WHAT NEEDS TO BE DONE:
Would you please transcribe the listing exactly, with no images?

SOURCE MATERIAL:
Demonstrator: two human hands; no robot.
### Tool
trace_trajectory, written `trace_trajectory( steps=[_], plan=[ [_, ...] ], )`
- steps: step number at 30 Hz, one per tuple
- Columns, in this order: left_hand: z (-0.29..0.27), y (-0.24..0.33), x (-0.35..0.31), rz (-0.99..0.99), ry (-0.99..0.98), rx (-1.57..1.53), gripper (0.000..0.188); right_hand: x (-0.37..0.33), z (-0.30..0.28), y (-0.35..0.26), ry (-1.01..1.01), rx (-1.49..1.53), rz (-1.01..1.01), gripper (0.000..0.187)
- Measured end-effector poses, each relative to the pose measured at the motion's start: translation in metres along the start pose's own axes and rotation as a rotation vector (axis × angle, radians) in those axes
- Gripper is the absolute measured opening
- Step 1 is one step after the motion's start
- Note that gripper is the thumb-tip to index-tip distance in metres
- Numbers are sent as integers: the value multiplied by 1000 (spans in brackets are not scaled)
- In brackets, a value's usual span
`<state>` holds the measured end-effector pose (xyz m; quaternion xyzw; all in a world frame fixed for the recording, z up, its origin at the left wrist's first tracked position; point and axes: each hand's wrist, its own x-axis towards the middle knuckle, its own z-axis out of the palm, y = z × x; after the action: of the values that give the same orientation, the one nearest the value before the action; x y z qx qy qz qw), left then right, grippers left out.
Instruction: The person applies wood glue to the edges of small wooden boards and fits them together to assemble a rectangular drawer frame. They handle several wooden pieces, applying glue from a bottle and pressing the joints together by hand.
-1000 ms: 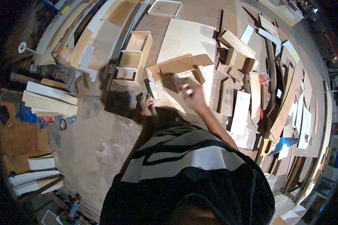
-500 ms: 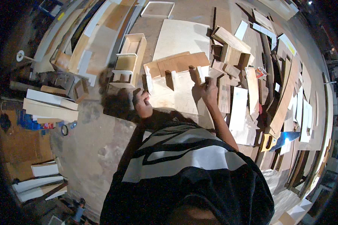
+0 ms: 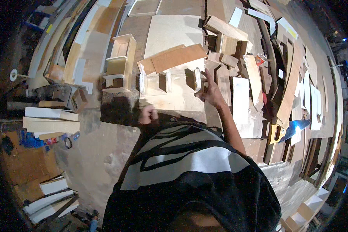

SOLUTION TO THIS EXERCISE:
Demonstrator: two human hands; no robot.
### Tool
trace_trajectory, written `trace_trajectory( steps=[_], plan=[ [_, ...] ], )`
- steps: step number at 30 Hz, one per tuple
- Columns, in this order: left_hand: z (-0.29..0.27), y (-0.24..0.33), x (-0.35..0.31), rz (-0.99..0.99), ry (-0.99..0.98), rx (-1.57..1.53), gripper (0.000..0.188); right_hand: x (-0.37..0.33), z (-0.30..0.28), y (-0.35..0.26), ry (-1.01..1.01), rx (-1.49..1.53), rz (-1.01..1.01), gripper (0.000..0.187)
- Measured end-effector poses, each relative to the pose measured at the motion's start: translation in metres along the start pose's own axes and rotation as a rotation vector (axis × angle, radians) in those axes
- Gripper is the absolute measured opening
- Step 1 is one step after the motion's start
- Note that gripper is the thumb-tip to index-tip distance in metres
- Numbers are sent as integers: the value multiplied by 1000 (spans in brackets are not scaled)
- In brackets, a value's usual span
`<state>` holds the measured end-effector pose (xyz m; quaternion xyzw; all in a world frame fixed for the recording, z up, its origin at the left wrist's first tracked position; point and axes: each hand's wrist, its own x-axis towards the middle knuckle, its own z-axis out of the palm, y = z × x; after the action: of the values that give the same orientation, the one nearest the value before the action; x y z qx qy qz qw), left then right, grippers left out.
Instruction: The person applies wood glue to the edges of small wooden boards and fits them together to assemble a rectangular drawer frame. They handle several wooden pieces, applying glue from a bottle and pressing the joints together by hand.
-1000 ms: 
-500 ms: 
+0 ms: 

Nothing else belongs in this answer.